■ PROBLEM TO SOLVE:
The listing beneath should be written out in full, exactly as shown.

■ RECORDED INFORMATION:
• • • •
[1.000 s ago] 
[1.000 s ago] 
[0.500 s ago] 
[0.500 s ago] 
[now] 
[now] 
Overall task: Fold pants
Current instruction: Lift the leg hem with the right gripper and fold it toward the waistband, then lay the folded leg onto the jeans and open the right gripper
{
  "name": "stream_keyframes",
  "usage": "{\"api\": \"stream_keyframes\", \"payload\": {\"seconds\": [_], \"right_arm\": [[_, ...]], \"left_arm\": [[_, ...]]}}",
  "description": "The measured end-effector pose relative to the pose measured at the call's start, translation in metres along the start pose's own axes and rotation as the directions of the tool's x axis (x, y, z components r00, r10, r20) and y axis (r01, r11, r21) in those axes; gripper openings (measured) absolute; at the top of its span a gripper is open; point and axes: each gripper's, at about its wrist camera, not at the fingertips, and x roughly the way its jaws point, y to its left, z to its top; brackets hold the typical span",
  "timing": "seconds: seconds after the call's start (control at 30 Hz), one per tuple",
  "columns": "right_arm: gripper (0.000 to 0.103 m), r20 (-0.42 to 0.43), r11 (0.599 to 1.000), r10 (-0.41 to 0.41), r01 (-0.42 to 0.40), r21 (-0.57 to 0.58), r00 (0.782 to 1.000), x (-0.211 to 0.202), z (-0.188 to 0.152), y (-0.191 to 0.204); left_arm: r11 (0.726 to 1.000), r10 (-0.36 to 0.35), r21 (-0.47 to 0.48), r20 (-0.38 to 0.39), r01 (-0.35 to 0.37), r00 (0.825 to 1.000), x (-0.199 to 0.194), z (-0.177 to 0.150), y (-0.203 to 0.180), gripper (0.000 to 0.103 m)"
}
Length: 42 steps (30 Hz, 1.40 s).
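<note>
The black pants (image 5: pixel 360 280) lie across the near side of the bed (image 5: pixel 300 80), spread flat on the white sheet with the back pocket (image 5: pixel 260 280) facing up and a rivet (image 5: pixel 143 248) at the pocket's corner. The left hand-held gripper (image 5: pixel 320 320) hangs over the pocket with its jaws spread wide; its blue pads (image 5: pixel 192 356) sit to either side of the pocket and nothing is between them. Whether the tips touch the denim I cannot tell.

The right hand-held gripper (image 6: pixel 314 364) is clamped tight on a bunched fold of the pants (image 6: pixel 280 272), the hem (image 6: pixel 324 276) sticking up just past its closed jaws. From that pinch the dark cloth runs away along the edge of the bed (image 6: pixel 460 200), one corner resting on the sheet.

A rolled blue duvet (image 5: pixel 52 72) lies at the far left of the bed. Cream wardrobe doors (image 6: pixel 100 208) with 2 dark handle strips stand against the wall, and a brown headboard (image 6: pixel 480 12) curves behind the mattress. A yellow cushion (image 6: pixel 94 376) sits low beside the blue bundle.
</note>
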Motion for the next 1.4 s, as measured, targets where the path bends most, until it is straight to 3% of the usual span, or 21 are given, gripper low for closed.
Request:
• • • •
■ REPLY:
[1.000 s ago] 
[1.000 s ago] 
[0.500 s ago] 
[0.500 s ago] 
[now] 
[now] 
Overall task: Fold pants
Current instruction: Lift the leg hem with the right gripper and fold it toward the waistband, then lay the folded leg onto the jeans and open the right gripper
{
  "name": "stream_keyframes",
  "usage": "{\"api\": \"stream_keyframes\", \"payload\": {\"seconds\": [_], \"right_arm\": [[_, ...]], \"left_arm\": [[_, ...]]}}",
  "description": "The measured end-effector pose relative to the pose measured at the call's start, translation in metres along the start pose's own axes and rotation as the directions of the tool's x axis (x, y, z components r00, r10, r20) and y axis (r01, r11, r21) in those axes; gripper openings (measured) absolute; at the top of its span a gripper is open; point and axes: each gripper's, at about its wrist camera, not at the fingertips, and x roughly the way its jaws point, y to its left, z to its top; brackets hold the typical span",
  "timing": "seconds: seconds after the call's start (control at 30 Hz), one per tuple",
  "columns": "right_arm: gripper (0.000 to 0.103 m), r20 (-0.42 to 0.43), r11 (0.599 to 1.000), r10 (-0.41 to 0.41), r01 (-0.42 to 0.40), r21 (-0.57 to 0.58), r00 (0.782 to 1.000), x (-0.211 to 0.202), z (-0.188 to 0.152), y (-0.191 to 0.204); left_arm: r11 (0.726 to 1.000), r10 (-0.36 to 0.35), r21 (-0.47 to 0.48), r20 (-0.38 to 0.39), r01 (-0.35 to 0.37), r00 (0.825 to 1.000), x (-0.199 to 0.194), z (-0.177 to 0.150), y (-0.203 to 0.180), gripper (0.000 to 0.103 m)"
}
Length: 42 steps (30 Hz, 1.40 s).
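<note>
The black pants (image 5: pixel 360 280) lie across the near side of the bed (image 5: pixel 300 80), spread flat on the white sheet with the back pocket (image 5: pixel 260 280) facing up and a rivet (image 5: pixel 143 248) at the pocket's corner. The left hand-held gripper (image 5: pixel 320 320) hangs over the pocket with its jaws spread wide; its blue pads (image 5: pixel 192 356) sit to either side of the pocket and nothing is between them. Whether the tips touch the denim I cannot tell.

The right hand-held gripper (image 6: pixel 314 364) is clamped tight on a bunched fold of the pants (image 6: pixel 280 272), the hem (image 6: pixel 324 276) sticking up just past its closed jaws. From that pinch the dark cloth runs away along the edge of the bed (image 6: pixel 460 200), one corner resting on the sheet.

A rolled blue duvet (image 5: pixel 52 72) lies at the far left of the bed. Cream wardrobe doors (image 6: pixel 100 208) with 2 dark handle strips stand against the wall, and a brown headboard (image 6: pixel 480 12) curves behind the mattress. A yellow cushion (image 6: pixel 94 376) sits low beside the blue bundle.
</note>
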Motion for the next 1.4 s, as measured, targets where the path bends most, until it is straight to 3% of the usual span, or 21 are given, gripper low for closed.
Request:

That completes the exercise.